## Exercise aim
Repeat the whole listing exactly.

## Provided data
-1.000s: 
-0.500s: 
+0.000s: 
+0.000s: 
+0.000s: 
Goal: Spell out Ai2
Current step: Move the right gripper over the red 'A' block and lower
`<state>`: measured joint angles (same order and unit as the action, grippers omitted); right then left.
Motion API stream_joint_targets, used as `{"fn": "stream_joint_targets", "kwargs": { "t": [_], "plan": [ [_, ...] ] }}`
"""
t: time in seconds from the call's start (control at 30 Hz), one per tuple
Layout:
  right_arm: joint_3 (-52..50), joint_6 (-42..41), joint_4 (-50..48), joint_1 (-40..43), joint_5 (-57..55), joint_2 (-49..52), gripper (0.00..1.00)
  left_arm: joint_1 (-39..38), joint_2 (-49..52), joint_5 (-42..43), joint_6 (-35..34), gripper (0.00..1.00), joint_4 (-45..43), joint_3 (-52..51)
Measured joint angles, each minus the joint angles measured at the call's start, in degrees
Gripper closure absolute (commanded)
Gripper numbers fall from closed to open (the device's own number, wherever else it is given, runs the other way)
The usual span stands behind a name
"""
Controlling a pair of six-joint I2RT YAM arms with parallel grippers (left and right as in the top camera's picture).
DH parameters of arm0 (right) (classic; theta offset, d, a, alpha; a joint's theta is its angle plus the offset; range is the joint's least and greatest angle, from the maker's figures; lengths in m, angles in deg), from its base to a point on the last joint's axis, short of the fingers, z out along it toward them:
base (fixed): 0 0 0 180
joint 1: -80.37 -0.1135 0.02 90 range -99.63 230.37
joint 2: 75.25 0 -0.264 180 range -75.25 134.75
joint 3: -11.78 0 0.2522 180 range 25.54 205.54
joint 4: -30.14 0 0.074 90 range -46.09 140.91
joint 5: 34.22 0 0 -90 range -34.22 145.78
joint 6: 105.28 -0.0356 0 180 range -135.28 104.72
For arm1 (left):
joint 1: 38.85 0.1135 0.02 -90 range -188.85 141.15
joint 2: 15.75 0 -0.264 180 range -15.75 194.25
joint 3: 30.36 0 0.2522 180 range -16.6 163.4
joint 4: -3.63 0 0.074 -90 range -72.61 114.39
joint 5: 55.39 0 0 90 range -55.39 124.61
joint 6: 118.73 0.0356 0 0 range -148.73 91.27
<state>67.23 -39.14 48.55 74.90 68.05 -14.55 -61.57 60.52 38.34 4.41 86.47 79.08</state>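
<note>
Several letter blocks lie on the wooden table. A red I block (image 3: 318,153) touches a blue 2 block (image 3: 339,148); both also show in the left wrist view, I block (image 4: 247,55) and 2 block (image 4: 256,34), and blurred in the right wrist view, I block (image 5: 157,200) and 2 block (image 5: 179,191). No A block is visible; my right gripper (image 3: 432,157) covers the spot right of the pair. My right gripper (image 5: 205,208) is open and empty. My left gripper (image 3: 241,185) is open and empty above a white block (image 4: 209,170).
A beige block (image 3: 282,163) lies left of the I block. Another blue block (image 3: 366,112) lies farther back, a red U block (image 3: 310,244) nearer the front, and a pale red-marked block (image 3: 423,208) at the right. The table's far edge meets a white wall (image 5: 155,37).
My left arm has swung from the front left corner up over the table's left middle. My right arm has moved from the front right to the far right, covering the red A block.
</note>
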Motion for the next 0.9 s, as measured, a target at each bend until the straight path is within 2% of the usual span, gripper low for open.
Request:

## Output
-1.000s: 
-0.500s: 
+0.000s: 
+0.000s: 
+0.000s: 
Goal: Spell out Ai2
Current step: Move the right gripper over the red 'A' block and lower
`<state>`: measured joint angles (same order and unit as the action, grippers omitted); right then left.
Motion API stream_joint_targets, used as `{"fn": "stream_joint_targets", "kwargs": { "t": [_], "plan": [ [_, ...] ] }}`
"""
t: time in seconds from the call's start (control at 30 Hz), one per tuple
Layout:
  right_arm: joint_3 (-52..50), joint_6 (-42..41), joint_4 (-50..48), joint_1 (-40..43), joint_5 (-57..55), joint_2 (-49..52), gripper (0.00..1.00)
  left_arm: joint_1 (-39..38), joint_2 (-49..52), joint_5 (-42..43), joint_6 (-35..34), gripper (0.00..1.00), joint_4 (-45..43), joint_3 (-52..51)
Measured joint angles, each minus the joint angles measured at the call's start, in degrees
Gripper closure absolute (commanded)
Gripper numbers fall from closed to open (the device's own number, wherever else it is given, runs the other way)
The usual span stands behind a name
"""
Controlling a pair of six-joint I2RT YAM arms with parallel grippers (left and right as in the top camera's picture).
DH parameters of arm0 (right) (classic; theta offset, d, a, alpha; a joint's theta is its angle plus the offset; range is the joint's least and greatest angle, from the maker's figures; lengths in m, angles in deg), from its base to a point on the last joint's axis, short of the fingers, z out along it toward them:
base (fixed): 0 0 0 180
joint 1: -80.37 -0.1135 0.02 90 range -99.63 230.37
joint 2: 75.25 0 -0.264 180 range -75.25 134.75
joint 3: -11.78 0 0.2522 180 range 25.54 205.54
joint 4: -30.14 0 0.074 90 range -46.09 140.91
joint 5: 34.22 0 0 -90 range -34.22 145.78
joint 6: 105.28 -0.0356 0 180 range -135.28 104.72
For arm1 (left):
joint 1: 38.85 0.1135 0.02 -90 range -188.85 141.15
joint 2: 15.75 0 -0.264 180 range -15.75 194.25
joint 3: 30.36 0 0.2522 180 range -16.6 163.4
joint 4: -3.63 0 0.074 -90 range -72.61 114.39
joint 5: 55.39 0 0 90 range -55.39 124.61
joint 6: 118.73 0.0356 0 0 range -148.73 91.27
<state>67.23 -39.14 48.55 74.90 68.05 -14.55 -61.57 60.52 38.34 4.41 86.47 79.08</state>
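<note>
Several letter blocks lie on the wooden table. A red I block (image 3: 318,153) touches a blue 2 block (image 3: 339,148); both also show in the left wrist view, I block (image 4: 247,55) and 2 block (image 4: 256,34), and blurred in the right wrist view, I block (image 5: 157,200) and 2 block (image 5: 179,191). No A block is visible; my right gripper (image 3: 432,157) covers the spot right of the pair. My right gripper (image 5: 205,208) is open and empty. My left gripper (image 3: 241,185) is open and empty above a white block (image 4: 209,170).
A beige block (image 3: 282,163) lies left of the I block. Another blue block (image 3: 366,112) lies farther back, a red U block (image 3: 310,244) nearer the front, and a pale red-marked block (image 3: 423,208) at the right. The table's far edge meets a white wall (image 5: 155,37).
My left arm has swung from the front left corner up over the table's left middle. My right arm has moved from the front right to the far right, covering the red A block.
</note>
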Motion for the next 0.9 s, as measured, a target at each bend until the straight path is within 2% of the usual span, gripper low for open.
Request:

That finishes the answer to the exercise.